- _About this exercise_: Return every line from the records below in which the word "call" is found.
_ _ _ _ _
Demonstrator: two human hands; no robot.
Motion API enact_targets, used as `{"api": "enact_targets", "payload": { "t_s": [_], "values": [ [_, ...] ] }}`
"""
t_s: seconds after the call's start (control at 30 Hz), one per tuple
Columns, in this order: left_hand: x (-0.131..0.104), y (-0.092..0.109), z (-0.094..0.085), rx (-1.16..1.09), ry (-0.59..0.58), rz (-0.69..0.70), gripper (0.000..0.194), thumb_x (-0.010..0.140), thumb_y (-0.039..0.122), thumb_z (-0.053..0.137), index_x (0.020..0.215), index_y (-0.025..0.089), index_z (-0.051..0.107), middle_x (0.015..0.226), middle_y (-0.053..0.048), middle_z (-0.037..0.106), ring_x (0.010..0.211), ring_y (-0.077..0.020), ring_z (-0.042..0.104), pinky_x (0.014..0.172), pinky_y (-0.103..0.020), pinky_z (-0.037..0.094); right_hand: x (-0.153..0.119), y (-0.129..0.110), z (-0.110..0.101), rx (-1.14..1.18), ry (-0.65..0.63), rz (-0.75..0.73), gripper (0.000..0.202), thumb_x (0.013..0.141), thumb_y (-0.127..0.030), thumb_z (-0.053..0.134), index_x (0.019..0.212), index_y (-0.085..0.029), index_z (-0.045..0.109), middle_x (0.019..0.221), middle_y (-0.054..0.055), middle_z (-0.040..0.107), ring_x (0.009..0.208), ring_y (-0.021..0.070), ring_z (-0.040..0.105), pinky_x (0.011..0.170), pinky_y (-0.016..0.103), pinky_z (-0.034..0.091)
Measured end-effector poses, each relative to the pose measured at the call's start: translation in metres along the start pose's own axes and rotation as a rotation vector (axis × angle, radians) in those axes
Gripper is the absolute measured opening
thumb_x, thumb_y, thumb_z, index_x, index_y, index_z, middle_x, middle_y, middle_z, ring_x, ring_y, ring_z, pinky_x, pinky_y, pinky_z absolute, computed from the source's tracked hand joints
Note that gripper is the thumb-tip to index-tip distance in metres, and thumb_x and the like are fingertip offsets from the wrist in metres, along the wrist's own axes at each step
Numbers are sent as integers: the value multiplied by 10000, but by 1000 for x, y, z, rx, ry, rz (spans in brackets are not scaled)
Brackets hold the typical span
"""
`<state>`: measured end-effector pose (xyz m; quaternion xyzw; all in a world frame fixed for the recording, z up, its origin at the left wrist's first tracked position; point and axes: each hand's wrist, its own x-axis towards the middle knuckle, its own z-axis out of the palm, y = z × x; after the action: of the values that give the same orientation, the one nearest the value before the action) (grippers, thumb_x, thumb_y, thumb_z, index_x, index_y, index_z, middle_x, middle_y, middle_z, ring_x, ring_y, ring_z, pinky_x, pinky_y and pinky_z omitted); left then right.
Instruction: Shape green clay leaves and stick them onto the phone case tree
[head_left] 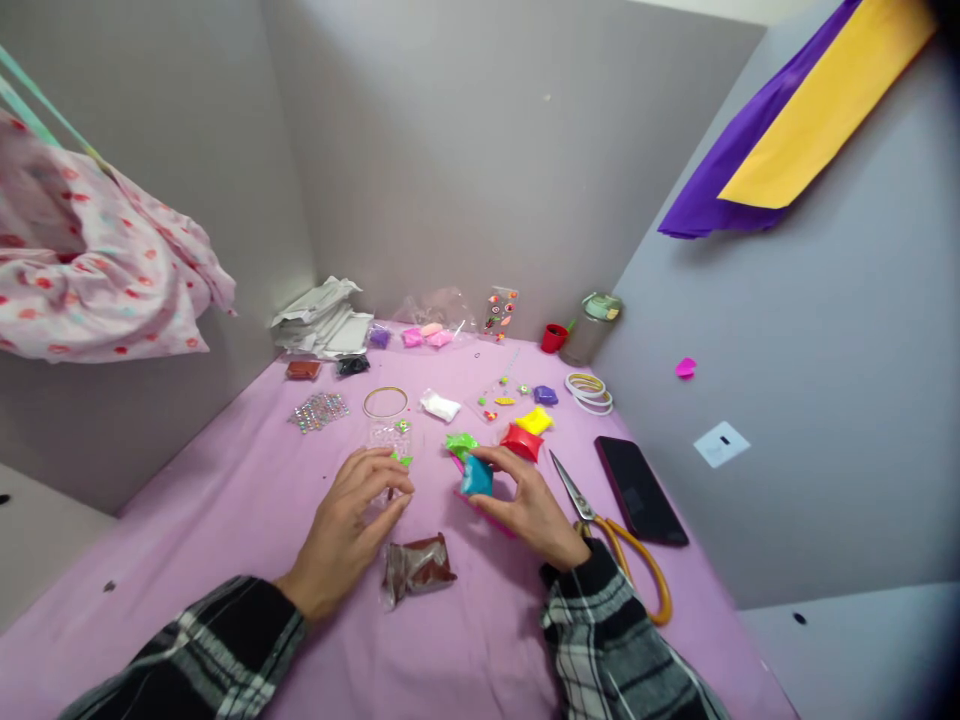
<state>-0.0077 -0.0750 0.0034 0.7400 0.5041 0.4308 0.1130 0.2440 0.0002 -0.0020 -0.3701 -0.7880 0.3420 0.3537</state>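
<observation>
My right hand (pixel 529 505) pinches a small blue packet (pixel 478 476), seemingly modelling clay, between thumb and fingers. Under it lies a flat pink piece (pixel 491 515), mostly covered by the hand. A bright green packet (pixel 460 444) touches the blue one's far side in the picture. My left hand (pixel 349 525) is loosely curved, its thumb a little apart from the fingers, with nothing plainly gripped. Behind its fingertips show a small green piece (pixel 403 460) and a dark brown bit, partly hidden. A brown packet (pixel 420 568) in clear wrap lies between my wrists.
Orange-handled scissors (pixel 637 560) and a phone (pixel 641 490) lie at right. Red (pixel 521 442) and yellow packets (pixel 535 420), a white packet (pixel 440 405), bangles (pixel 589 393) and a glass jar (pixel 592 328) stand farther back. Grey walls (pixel 450 150) enclose the pink cloth (pixel 247 500).
</observation>
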Motion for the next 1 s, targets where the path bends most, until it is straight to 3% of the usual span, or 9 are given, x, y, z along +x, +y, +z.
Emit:
{"api": "enact_targets", "payload": {
  "t_s": [0.1, 0.23, 0.33, 0.43, 0.5, 0.57, 0.7, 0.87, 1.0],
  "values": [
    [17, 12, 12, -76, -82, -37, 100, 960, 252, 544, 951, 245, 644, 964, -27, 696, 996, -218, 641, 1068, -459, 423, 0, 0, 4, 44, -10, -19, 470, 806, -167, 769, 1251, -219, 626, 1234, 82, 659, 1143, 218, 619, 993, 392, 498],
    [26, 21, 23, -183, -115, -219, 152, 937, 314, 566, 1055, 245, 632, 1066, -32, 701, 1023, -218, 650, 919, -364, 506, 1, 5, 5, 16, 1, -50, 481, 816, -154, 755, 1266, -232, 605, 1229, 77, 656, 1134, 224, 617, 976, 383, 504],
    [19, 19, 19, -177, -51, -312, 165, 931, 363, 558, 1022, 249, 633, 1063, -25, 702, 1061, -226, 651, 938, -353, 491, -3, 13, 1, -154, 43, -55, 458, 839, -136, 695, 1275, -221, 585, 1223, 97, 647, 1150, 256, 597, 1006, 439, 481],
    [10, 10, 5, -147, -50, -384, 210, 926, 424, 551, 990, 246, 642, 1058, -29, 693, 1017, -233, 665, 877, -343, 507, -8, 21, -4, -302, -18, -78, 525, 783, -15, 589, 1274, -201, 582, 1261, 121, 619, 1218, 282, 556, 1054, 483, 447],
    [11, 2, -6, -102, -57, -351, 221, 923, 431, 554, 995, 245, 648, 1069, -32, 691, 1037, -240, 654, 913, -358, 490, -8, 23, -6, -328, -38, -112, 581, 741, 27, 542, 1279, -191, 579, 1336, 131, 579, 1288, 281, 513, 1097, 487, 415],
    [19, -4, -17, -50, -43, -283, 211, 923, 421, 561, 993, 242, 650, 1071, -36, 690, 1047, -246, 640, 944, -376, 467, -3, 22, -6, -328, 13, -120, 531, 784, -4, 554, 1283, -184, 572, 1363, 135, 565, 1303, 275, 504, 1108, 485, 406],
    [52, -3, -26, 45, -41, -150, 170, 927, 374, 579, 999, 239, 655, 1057, -38, 696, 1051, -260, 620, 946, -404, 437, 24, 12, 6, -481, 53, -28, 334, 902, -221, 654, 1223, -165, 584, 1213, 141, 649, 1152, 295, 594, 997, 473, 473],
    [88, 5, -4, 19, -8, 7, 74, 923, 233, 596, 924, 219, 669, 951, -27, 708, 977, -238, 626, 914, -388, 432, 47, 12, 31, -677, 55, 56, 242, 842, -223, 726, 1032, -116, 623, 1058, 201, 666, 999, 354, 616, 859, 498, 485],
    [92, -10, 21, -41, -5, 10, 84, 916, 195, 607, 922, 215, 688, 884, -22, 704, 907, -231, 625, 879, -385, 438, 42, 23, 35, -623, 97, 15, 190, 845, -116, 650, 1028, -149, 615, 1002, 142, 683, 955, 312, 625, 841, 449, 488]
  ]
}}
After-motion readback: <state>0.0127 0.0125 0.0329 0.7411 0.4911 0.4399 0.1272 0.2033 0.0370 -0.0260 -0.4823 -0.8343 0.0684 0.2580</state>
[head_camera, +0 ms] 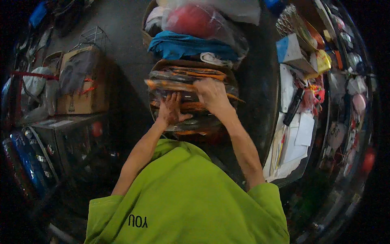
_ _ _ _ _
- _Solution below_:
t_s: seconds after the call's start (control at 30 Hz), one per tuple
Measured end-effector poses, each relative to the pose measured at the call's start: translation in metres along the start pose's own axes and rotation as a rotation vector (axis × angle, radians) in those axes

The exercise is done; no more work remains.